REQUIREMENT: Give the listing below again in full, exactly as written.

::::::

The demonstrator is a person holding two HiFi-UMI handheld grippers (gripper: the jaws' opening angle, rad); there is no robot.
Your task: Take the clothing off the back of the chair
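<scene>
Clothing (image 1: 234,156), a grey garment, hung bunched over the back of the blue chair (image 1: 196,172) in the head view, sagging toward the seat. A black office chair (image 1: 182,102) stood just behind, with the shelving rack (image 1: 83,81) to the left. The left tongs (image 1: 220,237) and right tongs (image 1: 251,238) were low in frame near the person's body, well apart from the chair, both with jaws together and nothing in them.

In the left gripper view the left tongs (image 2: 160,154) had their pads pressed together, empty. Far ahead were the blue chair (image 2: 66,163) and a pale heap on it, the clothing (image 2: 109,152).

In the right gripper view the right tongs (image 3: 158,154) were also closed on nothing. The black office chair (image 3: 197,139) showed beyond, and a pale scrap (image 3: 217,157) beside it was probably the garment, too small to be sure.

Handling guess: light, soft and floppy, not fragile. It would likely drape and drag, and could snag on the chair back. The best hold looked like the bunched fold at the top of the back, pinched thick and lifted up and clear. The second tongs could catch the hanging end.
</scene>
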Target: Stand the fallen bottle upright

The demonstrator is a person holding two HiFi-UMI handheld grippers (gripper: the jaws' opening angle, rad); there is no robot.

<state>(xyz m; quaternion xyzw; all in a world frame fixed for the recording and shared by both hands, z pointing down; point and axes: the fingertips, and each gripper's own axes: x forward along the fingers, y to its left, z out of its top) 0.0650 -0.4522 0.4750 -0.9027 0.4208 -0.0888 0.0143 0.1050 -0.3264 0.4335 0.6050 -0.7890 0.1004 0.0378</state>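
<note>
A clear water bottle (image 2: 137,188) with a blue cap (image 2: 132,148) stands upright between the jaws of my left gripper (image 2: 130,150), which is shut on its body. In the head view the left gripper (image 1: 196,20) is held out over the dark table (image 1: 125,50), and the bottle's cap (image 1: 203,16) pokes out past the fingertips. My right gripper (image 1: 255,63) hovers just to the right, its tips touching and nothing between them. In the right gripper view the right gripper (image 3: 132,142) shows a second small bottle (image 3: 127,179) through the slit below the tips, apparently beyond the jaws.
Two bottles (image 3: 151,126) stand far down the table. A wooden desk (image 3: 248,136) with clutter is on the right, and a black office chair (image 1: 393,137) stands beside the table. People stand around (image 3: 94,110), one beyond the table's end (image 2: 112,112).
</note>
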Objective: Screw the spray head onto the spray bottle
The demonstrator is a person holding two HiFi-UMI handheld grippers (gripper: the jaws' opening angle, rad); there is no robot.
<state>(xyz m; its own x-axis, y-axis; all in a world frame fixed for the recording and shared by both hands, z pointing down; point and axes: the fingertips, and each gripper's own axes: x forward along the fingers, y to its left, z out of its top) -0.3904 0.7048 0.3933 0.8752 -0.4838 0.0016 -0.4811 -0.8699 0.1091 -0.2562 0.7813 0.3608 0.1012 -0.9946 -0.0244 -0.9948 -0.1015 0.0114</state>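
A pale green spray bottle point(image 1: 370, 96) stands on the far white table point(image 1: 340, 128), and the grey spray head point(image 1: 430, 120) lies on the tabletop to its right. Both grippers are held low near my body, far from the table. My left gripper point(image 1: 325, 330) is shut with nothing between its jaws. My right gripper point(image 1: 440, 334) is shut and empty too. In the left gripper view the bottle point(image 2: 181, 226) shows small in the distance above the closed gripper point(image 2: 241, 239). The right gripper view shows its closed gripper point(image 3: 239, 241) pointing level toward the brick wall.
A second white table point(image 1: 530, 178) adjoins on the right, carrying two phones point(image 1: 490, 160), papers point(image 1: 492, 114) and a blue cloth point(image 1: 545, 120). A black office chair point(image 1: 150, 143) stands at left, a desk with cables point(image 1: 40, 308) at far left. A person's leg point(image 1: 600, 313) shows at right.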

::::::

ANSWER TO THE EXERCISE:
The demonstrator is a person holding two HiFi-UMI handheld grippers (gripper: the jaws' opening angle, rad); there is no robot.
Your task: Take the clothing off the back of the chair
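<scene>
Clothing (image 1: 234,156), a grey garment, hung bunched over the back of the blue chair (image 1: 196,172) in the head view, sagging toward the seat. A black office chair (image 1: 182,102) stood just behind, with the shelving rack (image 1: 83,81) to the left. The left tongs (image 1: 220,237) and right tongs (image 1: 251,238) were low in frame near the person's body, well apart from the chair, both with jaws together and nothing in them.

In the left gripper view the left tongs (image 2: 160,154) had their pads pressed together, empty. Far ahead were the blue chair (image 2: 66,163) and a pale heap on it, the clothing (image 2: 109,152).

In the right gripper view the right tongs (image 3: 158,154) were also closed on nothing. The black office chair (image 3: 197,139) showed beyond, and a pale scrap (image 3: 217,157) beside it was probably the garment, too small to be sure.

Handling guess: light, soft and floppy, not fragile. It would likely drape and drag, and could snag on the chair back. The best hold looked like the bunched fold at the top of the back, pinched thick and lifted up and clear. The second tongs could catch the hanging end.
</scene>
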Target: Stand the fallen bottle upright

The demonstrator is a person holding two HiFi-UMI handheld grippers (gripper: the jaws' opening angle, rad); there is no robot.

<state>(xyz m; quaternion xyzw; all in a world frame fixed for the recording and shared by both hands, z pointing down; point and axes: the fingertips, and each gripper's own axes: x forward along the fingers, y to its left, z out of its top) 0.0650 -0.4522 0.4750 -0.9027 0.4208 -0.0888 0.0143 0.1050 -0.3264 0.4335 0.6050 -0.7890 0.1004 0.0378</state>
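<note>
A clear water bottle (image 2: 137,188) with a blue cap (image 2: 132,148) stands upright between the jaws of my left gripper (image 2: 130,150), which is shut on its body. In the head view the left gripper (image 1: 196,20) is held out over the dark table (image 1: 125,50), and the bottle's cap (image 1: 203,16) pokes out past the fingertips. My right gripper (image 1: 255,63) hovers just to the right, its tips touching and nothing between them. In the right gripper view the right gripper (image 3: 132,142) shows a second small bottle (image 3: 127,179) through the slit below the tips, apparently beyond the jaws.
Two bottles (image 3: 151,126) stand far down the table. A wooden desk (image 3: 248,136) with clutter is on the right, and a black office chair (image 1: 393,137) stands beside the table. People stand around (image 3: 94,110), one beyond the table's end (image 2: 112,112).
</note>
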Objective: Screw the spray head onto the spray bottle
The demonstrator is a person holding two HiFi-UMI handheld grippers (gripper: the jaws' opening angle, rad); there is no robot.
<state>(xyz m; its own x-axis, y-axis; all in a world frame fixed for the recording and shared by both hands, z pointing down; point and axes: the fingertips, and each gripper's own axes: x forward along the fingers, y to its left, z out of its top) -0.3904 0.7048 0.3933 0.8752 -0.4838 0.0016 -0.4811 -0.8699 0.1091 -0.2562 0.7813 0.3608 0.1012 -0.9946 -0.0244 -0.9948 -0.1015 0.0114</state>
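A pale green spray bottle point(image 1: 370, 96) stands on the far white table point(image 1: 340, 128), and the grey spray head point(image 1: 430, 120) lies on the tabletop to its right. Both grippers are held low near my body, far from the table. My left gripper point(image 1: 325, 330) is shut with nothing between its jaws. My right gripper point(image 1: 440, 334) is shut and empty too. In the left gripper view the bottle point(image 2: 181, 226) shows small in the distance above the closed gripper point(image 2: 241, 239). The right gripper view shows its closed gripper point(image 3: 239, 241) pointing level toward the brick wall.
A second white table point(image 1: 530, 178) adjoins on the right, carrying two phones point(image 1: 490, 160), papers point(image 1: 492, 114) and a blue cloth point(image 1: 545, 120). A black office chair point(image 1: 150, 143) stands at left, a desk with cables point(image 1: 40, 308) at far left. A person's leg point(image 1: 600, 313) shows at right.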

Output is complete for this exercise.